Mulder l’observa alors qu’elle s’habillait, appréciant de la voir si naturelle dans des circonstances aussi particulières. Il le concédait, cet instant représentait parfaitement leur histoire. Deux jeunes gens à première vue normaux entraînés dans une existence insolite et singulière. Ce qu’il donnerait pour jeter tout cela au placard et lui offrir la simplicité d’une maison, un foyer dans lequel leur famille s’épanouirait sans avoir à se soucier des actions passées.


« Tu sais ce qu’est mon plus grand rêve ? » S’aventura Mulder, époussetant la veste de Scully qui avait traîné sur le sol toute la nuit.

« Je sens que je vais bientôt le savoir. » Ironisa-t-elle avec tendresse.

« Apprendre à William comment on joue au baseball. Je nous vois dans un parc, tu es à quelques mètres de nous, assise sur une couverture et tu nous regardes attentivement. Tu as les cheveux lâchés et ils sont encore plus longs que ça… » Ses doigts se perdirent dans sa chevelure, les yeux fermés il continua à se remémorer. « Tu as l’air inquiète, comme si tu pressentais que l’un de nous allait se ramasser la batte en pleine face. » Plaisanta Mulder, il parvint à s’attirer un mince mais néanmoins adorable sourire.

« Depuis quand tes rêves semblent-t-ils si réalistes Mulder ? » L’interrompit Scully, amusée.

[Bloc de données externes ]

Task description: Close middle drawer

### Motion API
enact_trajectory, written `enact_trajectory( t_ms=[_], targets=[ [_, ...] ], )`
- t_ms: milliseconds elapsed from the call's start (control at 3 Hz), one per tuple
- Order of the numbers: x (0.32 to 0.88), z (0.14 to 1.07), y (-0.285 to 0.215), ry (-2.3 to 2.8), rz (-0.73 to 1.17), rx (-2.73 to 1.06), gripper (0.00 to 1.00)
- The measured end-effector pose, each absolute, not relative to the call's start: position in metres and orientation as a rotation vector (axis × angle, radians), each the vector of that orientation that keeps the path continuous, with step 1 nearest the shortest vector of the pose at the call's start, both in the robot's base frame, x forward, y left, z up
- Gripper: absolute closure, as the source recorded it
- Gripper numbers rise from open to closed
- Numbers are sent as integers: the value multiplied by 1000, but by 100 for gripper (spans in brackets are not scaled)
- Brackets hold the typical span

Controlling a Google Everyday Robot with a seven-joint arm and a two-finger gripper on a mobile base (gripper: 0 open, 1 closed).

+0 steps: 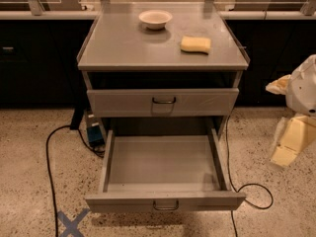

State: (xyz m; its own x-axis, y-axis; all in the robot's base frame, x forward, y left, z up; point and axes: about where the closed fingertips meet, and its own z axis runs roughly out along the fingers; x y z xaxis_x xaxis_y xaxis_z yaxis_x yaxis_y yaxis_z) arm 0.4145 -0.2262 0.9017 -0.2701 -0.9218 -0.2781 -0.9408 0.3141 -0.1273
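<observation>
The middle drawer (163,164) is pulled far out of the grey cabinet (163,48). It is a wide, shallow grey tray and it is empty. Its low front panel carries a small dark loop handle (165,205). Above it, the taller-fronted drawer (163,102) with a pale patch by its handle is shut. My gripper (289,144) hangs at the right edge of the view, to the right of the cabinet. It is level with the open drawer and well apart from it.
A white bowl (155,19) and a yellow sponge (195,44) sit on the cabinet top. Black cables (49,167) run over the speckled floor on both sides. A blue tape cross (71,223) marks the floor at front left. Dark counters stand behind.
</observation>
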Motion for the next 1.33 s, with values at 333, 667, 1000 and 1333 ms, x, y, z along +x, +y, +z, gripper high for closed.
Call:
enact_trajectory(
  t_ms=[333, 667, 1000, 1333],
  targets=[
    [415, 902, -226, 2286, 90, -1679, 0],
    [411, 900, -226, 2284, 60, -1679, 0],
    [404, 868, -237, 2320, 26, -1641, 0],
    [395, 802, -245, 2390, 88, -1614, 18]
  ],
)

« Tu as raison, en fait je crois que c’est de la jalousie, tu aimerais être à la place de William pour avoir une nouvelle leçon personnalisée. » Se corrigea Mulder, son ton empli de sous entendus.

« J’espère que ses leçons seront un peu plus adaptées Mulder ou je devrai me faire davantage de soucis…. » Marmonna-t-elle, enfin détendue depuis leur réveil.

Mulder resta silencieux, concentré sur ses paroles il s’était focalisé sur le temps qu’elle venait d’employer. Non pas le conditionnel mais le futur, comme si dans son esprit, ces instants auraient forcément lieu un jour.


« Reste là. D’accord ? » Articula Scully, la gorge serrée.

« Pas d’au revoir ? » Fit Mulder, toujours à genoux sur le matelas, uniquement couvert du drap, autour de sa taille.

« Pas d’au revoir. » Répéta la jeune femme en encadrant son visage de ses mains.

Sans un mot elle se pencha vers lui, l’embrassa et s’éclipsa à toute allure pour ne pas se donner l’occasion de faire demi tour ou de pleurer devant Mulder. Son cœur en était brisé, une partie demeurant prisonnière de ce chalet, sous la protection d’un homme à qui elle cèderait tout. La seconde moitié gisait en elle, presque inanimée, au bord de l’implosion. Scully résisterait, si ce n’était pour elle, au moins pour leur fils, pour Mulder, pour toujours.